▶ ABOUT THIS EXERCISE
Find the number of lines below in which the word "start" occurs. Write only that number.

▶ SOURCE MATERIAL
==========

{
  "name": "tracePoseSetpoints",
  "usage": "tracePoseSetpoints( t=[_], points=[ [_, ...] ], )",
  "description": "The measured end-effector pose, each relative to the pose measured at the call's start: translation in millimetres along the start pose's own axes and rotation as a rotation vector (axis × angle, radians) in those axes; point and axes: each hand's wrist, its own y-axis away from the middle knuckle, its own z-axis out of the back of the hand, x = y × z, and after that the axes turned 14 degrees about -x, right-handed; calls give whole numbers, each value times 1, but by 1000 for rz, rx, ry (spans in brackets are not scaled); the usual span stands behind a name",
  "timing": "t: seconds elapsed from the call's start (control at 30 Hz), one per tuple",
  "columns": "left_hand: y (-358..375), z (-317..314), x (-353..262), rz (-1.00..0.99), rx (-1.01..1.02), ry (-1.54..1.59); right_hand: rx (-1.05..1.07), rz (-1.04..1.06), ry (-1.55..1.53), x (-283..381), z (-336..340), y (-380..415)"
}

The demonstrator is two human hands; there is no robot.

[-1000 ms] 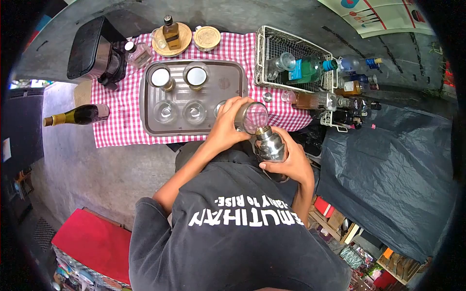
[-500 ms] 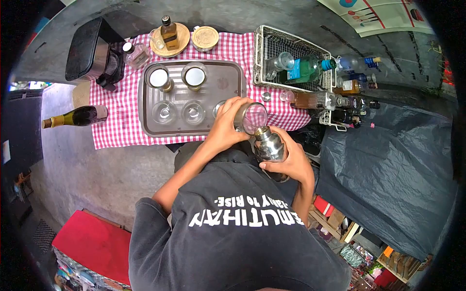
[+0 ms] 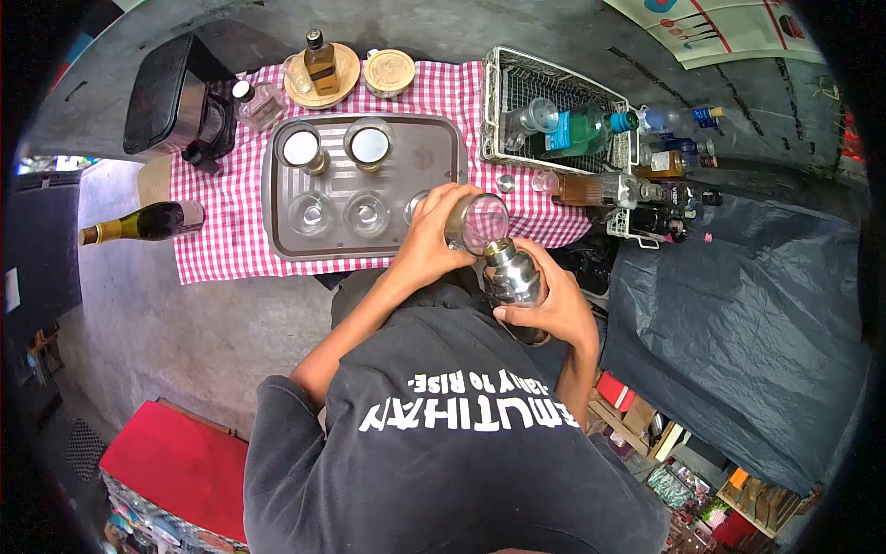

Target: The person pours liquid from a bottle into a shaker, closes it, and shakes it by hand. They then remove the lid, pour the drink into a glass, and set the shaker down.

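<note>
Fingers of my left hand [image 3: 432,242] wrap round a clear drinking glass [image 3: 484,224], tilted with its mouth towards the metal shaker. In my right hand [image 3: 559,309] is that silver shaker [image 3: 513,280], its top touching or very near the glass rim. Whether liquid is running between them cannot be made out. To the left lies a brown tray [image 3: 426,138], bearing two glasses of dark drink with pale tops [image 3: 370,146], two clear glasses [image 3: 367,214] in front of them, and another glass partly hidden behind my left hand.
A wire crate [image 3: 494,111] with bottles stands at the back right, with more bottles [image 3: 666,165] beside it. At the back left are a black machine [image 3: 166,97] and a whisky bottle [image 3: 321,65] on a wooden plate. A green bottle [image 3: 152,222] is at the far left.
</note>
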Motion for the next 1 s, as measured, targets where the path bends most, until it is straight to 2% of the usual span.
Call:
tracePoseSetpoints(
  t=[1.0],
  points=[
    [0,0,5,12,25,48,-23,-19,-1,0,-3,2]
  ],
)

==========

▶ RESPONSE
2